Scan the entries below and give the number of lines containing "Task", with no accompanying words.
════════════════════
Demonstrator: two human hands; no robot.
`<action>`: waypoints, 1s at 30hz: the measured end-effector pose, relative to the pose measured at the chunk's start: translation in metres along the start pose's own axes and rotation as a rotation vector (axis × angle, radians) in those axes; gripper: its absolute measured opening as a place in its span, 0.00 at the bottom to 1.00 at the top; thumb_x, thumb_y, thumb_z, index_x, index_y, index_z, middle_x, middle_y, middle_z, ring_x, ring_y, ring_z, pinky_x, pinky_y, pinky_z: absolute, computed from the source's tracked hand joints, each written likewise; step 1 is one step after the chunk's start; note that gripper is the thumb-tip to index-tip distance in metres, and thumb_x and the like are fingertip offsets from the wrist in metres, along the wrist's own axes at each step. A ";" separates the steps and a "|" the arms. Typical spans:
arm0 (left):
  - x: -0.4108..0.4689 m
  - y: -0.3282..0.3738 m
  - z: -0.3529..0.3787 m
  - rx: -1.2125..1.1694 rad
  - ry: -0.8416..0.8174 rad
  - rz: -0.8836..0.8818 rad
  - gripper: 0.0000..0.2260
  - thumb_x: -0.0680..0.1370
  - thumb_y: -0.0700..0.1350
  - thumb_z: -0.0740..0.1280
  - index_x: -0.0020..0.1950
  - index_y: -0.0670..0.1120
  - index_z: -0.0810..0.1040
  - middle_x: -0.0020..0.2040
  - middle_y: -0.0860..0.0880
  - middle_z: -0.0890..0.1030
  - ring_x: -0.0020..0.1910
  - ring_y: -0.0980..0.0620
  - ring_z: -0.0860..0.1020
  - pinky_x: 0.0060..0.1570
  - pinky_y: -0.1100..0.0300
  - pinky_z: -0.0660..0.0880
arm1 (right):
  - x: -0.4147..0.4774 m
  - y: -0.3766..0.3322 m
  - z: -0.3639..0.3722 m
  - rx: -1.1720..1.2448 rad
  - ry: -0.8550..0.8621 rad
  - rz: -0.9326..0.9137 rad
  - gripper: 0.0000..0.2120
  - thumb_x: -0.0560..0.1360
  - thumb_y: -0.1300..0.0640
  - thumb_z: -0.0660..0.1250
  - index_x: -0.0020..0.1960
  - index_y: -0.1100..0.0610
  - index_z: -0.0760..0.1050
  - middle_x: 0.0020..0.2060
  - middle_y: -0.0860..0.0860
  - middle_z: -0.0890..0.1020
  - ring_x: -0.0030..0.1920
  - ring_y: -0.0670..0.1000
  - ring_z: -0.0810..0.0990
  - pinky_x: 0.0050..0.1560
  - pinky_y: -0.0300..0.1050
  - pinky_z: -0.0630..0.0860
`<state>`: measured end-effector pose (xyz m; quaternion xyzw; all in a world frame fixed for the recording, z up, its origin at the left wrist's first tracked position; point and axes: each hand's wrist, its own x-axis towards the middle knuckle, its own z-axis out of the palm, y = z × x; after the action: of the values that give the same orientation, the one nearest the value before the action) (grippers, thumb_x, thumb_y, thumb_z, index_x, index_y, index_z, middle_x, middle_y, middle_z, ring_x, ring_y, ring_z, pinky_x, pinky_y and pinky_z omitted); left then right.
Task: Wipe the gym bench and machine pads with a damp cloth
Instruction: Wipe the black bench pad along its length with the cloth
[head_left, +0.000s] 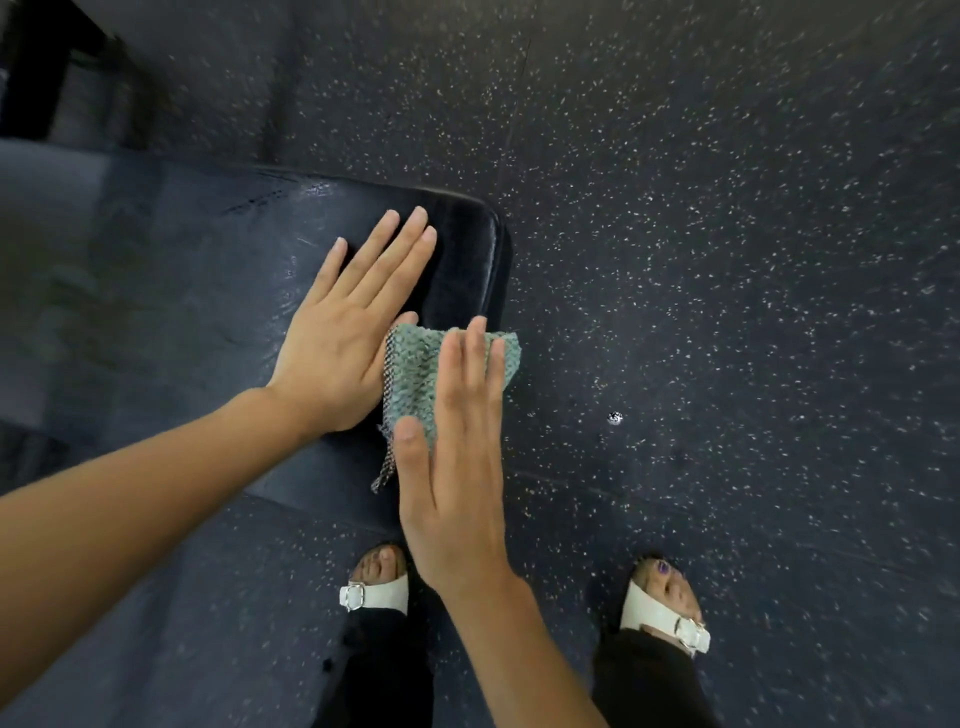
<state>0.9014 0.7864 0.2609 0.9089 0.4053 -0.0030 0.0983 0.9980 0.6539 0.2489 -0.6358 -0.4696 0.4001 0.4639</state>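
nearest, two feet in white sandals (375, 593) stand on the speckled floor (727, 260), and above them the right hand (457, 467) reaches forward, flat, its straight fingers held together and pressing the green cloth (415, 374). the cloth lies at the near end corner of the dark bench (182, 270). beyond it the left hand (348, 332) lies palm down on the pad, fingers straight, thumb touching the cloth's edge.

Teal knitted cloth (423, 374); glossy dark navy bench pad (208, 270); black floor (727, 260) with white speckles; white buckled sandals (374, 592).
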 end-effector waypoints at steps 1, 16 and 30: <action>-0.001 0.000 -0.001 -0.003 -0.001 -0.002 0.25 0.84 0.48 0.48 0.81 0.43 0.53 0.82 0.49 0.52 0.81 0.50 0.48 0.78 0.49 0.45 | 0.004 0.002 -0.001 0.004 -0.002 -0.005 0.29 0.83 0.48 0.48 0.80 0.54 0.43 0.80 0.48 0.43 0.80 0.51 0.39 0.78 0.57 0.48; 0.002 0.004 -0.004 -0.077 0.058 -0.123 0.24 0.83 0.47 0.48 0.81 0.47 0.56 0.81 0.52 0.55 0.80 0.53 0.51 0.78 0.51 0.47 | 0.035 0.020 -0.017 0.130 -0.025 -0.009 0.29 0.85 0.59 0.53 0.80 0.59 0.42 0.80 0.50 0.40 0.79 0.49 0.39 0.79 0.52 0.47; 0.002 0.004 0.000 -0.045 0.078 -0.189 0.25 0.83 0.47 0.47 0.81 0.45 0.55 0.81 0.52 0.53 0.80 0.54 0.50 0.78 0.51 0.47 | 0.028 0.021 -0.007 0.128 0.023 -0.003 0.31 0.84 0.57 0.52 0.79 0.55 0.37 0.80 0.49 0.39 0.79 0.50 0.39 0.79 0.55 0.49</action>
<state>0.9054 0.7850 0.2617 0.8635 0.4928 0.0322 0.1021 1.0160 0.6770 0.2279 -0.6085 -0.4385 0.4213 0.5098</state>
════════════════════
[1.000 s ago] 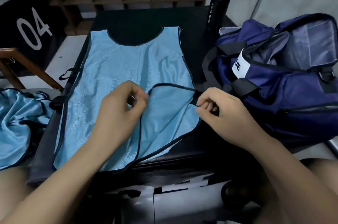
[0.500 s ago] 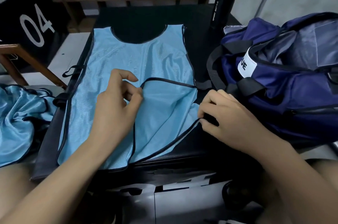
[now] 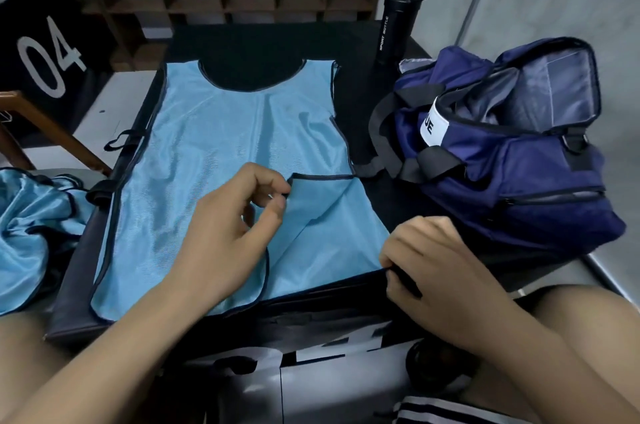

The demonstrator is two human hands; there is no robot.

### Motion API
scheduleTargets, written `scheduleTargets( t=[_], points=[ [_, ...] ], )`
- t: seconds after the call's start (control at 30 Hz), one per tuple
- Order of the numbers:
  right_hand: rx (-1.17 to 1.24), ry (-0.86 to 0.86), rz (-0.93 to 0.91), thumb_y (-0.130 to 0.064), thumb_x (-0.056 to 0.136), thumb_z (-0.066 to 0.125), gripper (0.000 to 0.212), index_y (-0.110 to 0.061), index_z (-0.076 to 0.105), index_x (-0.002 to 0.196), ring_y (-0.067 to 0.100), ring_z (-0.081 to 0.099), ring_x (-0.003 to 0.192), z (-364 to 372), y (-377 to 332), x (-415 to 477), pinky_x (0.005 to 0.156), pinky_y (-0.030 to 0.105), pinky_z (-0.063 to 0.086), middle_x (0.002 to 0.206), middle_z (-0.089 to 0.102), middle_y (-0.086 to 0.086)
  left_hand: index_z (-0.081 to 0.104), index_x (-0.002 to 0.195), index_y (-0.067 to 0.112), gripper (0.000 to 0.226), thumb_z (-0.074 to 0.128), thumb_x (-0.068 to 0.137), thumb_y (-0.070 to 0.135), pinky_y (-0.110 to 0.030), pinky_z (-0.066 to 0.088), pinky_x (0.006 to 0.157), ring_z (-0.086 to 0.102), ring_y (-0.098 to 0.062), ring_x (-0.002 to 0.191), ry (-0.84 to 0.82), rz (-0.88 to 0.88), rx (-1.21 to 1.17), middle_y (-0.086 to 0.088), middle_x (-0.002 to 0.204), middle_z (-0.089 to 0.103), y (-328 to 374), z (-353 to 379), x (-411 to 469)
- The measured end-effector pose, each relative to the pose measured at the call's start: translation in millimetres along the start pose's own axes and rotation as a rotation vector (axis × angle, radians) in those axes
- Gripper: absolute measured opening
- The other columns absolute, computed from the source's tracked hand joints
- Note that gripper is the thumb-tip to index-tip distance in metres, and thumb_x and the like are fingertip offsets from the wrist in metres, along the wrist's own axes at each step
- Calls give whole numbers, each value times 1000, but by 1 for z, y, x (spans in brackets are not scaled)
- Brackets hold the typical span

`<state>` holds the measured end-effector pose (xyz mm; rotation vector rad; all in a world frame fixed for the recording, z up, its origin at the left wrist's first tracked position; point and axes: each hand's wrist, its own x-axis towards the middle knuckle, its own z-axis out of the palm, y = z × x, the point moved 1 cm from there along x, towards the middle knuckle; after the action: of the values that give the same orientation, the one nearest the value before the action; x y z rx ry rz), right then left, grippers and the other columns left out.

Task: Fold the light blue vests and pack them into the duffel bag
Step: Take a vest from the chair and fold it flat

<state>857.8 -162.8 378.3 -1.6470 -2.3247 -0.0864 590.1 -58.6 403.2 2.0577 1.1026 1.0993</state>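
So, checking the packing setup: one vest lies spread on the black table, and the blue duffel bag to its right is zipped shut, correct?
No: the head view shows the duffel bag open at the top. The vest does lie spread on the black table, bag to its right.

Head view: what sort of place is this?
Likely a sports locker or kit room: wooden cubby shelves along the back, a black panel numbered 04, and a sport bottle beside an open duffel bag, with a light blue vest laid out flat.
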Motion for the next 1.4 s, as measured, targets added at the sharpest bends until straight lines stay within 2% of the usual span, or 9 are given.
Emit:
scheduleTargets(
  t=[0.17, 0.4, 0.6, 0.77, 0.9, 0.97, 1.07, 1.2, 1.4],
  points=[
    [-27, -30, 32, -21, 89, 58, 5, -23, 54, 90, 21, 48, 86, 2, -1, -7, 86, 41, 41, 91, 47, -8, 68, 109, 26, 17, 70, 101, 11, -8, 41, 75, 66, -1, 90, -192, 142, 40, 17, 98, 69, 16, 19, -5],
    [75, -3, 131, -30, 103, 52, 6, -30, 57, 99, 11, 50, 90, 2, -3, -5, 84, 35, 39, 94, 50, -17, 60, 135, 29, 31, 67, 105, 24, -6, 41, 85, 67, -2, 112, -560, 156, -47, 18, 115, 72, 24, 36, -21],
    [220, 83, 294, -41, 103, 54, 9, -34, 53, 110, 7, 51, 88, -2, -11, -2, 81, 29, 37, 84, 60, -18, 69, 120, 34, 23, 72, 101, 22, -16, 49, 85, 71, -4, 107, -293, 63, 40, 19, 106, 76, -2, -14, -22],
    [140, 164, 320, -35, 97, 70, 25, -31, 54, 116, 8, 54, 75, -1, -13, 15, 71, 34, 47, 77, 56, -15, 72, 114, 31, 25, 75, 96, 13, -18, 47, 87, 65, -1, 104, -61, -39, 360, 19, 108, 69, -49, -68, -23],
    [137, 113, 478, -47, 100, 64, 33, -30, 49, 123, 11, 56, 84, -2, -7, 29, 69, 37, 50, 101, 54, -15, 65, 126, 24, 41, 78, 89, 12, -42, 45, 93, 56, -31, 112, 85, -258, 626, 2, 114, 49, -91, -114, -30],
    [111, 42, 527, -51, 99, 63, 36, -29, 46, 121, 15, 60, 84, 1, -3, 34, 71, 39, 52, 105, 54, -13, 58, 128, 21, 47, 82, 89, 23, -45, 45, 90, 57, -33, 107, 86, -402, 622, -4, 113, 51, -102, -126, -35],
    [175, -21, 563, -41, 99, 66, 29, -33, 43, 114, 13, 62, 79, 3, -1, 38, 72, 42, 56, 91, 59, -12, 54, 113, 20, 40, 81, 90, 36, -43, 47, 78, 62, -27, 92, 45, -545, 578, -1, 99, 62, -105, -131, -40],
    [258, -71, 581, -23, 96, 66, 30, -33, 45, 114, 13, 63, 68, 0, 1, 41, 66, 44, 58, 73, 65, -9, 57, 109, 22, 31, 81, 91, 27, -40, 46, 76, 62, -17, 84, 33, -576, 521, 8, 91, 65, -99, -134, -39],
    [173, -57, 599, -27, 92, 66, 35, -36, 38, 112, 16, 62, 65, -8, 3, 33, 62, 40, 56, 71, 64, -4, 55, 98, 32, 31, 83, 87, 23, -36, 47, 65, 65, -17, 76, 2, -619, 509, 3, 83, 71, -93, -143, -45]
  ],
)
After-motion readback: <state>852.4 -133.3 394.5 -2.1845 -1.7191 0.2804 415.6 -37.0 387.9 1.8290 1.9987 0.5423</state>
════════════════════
OUTPUT BELOW:
2